ASSIGNMENT: Where does the string "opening" occur in the records? Copy each line that holds it.
★ ★ ★ ★
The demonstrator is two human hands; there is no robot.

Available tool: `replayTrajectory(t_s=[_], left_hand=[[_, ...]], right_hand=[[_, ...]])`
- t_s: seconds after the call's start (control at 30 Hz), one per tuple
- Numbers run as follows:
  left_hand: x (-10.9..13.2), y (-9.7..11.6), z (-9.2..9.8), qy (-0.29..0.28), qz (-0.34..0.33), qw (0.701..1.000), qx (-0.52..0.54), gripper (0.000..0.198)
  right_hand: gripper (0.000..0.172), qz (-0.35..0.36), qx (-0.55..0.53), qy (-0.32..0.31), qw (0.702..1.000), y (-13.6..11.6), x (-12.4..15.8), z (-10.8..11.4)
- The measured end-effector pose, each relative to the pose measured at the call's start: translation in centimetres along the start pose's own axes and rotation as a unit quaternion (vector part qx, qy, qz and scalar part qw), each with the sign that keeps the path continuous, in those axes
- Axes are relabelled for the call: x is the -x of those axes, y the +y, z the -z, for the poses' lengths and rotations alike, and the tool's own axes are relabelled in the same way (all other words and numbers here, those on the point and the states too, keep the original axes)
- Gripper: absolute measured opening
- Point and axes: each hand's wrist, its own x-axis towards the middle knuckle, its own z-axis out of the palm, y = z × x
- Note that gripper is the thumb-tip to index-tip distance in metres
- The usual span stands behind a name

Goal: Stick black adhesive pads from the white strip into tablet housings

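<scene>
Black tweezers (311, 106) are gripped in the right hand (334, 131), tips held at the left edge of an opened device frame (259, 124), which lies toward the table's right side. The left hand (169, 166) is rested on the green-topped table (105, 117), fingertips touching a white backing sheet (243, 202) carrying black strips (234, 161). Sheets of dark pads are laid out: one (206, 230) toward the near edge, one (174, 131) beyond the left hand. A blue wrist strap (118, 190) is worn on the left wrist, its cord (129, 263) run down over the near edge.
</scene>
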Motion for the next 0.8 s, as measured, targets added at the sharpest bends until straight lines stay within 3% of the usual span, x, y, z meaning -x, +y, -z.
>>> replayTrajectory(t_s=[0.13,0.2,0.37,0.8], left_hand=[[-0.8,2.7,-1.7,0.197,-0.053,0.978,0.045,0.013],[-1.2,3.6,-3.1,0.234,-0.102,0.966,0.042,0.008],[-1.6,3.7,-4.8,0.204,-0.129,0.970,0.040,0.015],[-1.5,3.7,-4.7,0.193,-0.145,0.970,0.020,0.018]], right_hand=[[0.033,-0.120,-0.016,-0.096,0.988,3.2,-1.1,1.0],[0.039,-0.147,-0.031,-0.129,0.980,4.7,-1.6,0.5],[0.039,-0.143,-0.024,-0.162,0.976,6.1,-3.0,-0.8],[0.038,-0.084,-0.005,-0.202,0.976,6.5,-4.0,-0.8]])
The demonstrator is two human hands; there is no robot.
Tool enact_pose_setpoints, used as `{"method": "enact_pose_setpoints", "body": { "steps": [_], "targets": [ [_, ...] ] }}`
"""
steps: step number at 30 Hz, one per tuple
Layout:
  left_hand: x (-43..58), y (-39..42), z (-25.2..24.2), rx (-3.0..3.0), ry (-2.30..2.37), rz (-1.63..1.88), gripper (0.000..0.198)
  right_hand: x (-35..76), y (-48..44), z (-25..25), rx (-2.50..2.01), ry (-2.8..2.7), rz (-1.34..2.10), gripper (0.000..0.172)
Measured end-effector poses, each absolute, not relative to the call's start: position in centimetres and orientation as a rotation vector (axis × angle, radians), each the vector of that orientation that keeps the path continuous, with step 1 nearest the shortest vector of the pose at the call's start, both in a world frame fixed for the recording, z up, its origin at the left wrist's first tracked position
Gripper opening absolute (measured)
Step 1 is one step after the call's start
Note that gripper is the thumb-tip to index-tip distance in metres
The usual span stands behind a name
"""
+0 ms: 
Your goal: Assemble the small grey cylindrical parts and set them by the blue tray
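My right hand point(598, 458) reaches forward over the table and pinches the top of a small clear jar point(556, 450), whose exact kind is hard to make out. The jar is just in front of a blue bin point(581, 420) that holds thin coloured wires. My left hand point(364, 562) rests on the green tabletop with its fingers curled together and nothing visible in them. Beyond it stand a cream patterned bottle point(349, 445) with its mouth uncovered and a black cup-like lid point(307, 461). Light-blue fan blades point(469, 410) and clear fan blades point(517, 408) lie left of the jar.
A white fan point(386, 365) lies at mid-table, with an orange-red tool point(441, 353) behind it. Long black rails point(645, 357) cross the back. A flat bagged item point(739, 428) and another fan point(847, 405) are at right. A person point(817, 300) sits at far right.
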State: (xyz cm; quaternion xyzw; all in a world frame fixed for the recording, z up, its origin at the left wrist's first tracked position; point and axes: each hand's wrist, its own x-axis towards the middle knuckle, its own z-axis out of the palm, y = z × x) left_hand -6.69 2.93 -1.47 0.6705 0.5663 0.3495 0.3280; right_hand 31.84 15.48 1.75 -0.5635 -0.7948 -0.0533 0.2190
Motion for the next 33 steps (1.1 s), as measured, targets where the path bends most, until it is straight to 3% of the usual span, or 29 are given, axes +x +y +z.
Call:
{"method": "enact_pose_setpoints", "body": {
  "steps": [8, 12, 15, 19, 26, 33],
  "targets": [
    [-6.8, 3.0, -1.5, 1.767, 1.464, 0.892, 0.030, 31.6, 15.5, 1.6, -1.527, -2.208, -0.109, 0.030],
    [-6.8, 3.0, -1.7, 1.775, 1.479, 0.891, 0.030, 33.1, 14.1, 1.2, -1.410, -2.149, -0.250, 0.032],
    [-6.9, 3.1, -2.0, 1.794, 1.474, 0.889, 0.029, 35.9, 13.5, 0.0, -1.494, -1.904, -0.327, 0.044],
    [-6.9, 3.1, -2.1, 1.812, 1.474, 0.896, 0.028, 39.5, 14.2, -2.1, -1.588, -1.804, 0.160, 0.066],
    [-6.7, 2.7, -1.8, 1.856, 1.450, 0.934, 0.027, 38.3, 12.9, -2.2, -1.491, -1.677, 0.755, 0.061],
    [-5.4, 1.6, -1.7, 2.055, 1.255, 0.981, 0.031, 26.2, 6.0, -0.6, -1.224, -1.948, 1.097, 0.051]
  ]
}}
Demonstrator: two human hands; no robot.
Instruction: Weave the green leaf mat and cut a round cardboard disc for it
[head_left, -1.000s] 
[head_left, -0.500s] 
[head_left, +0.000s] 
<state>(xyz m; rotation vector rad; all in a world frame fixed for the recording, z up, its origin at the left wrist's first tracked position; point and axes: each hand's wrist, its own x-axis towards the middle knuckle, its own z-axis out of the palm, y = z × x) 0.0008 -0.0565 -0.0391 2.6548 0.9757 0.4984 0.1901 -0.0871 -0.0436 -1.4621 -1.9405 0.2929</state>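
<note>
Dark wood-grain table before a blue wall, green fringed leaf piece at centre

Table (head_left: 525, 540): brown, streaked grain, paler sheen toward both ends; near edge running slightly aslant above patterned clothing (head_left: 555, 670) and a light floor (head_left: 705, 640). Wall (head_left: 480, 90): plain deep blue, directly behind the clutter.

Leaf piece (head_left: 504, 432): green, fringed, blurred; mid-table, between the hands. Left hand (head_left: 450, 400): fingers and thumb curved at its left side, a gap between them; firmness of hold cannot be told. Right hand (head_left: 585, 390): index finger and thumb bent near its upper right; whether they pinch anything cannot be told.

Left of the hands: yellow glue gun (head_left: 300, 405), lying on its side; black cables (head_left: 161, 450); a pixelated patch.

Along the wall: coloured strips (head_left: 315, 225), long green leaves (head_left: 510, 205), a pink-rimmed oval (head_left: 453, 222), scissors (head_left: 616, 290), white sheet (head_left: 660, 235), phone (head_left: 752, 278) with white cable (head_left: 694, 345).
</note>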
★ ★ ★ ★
WRITTEN REPLY:
- Gripper: absolute measured opening
Gripper opening absolute (measured)

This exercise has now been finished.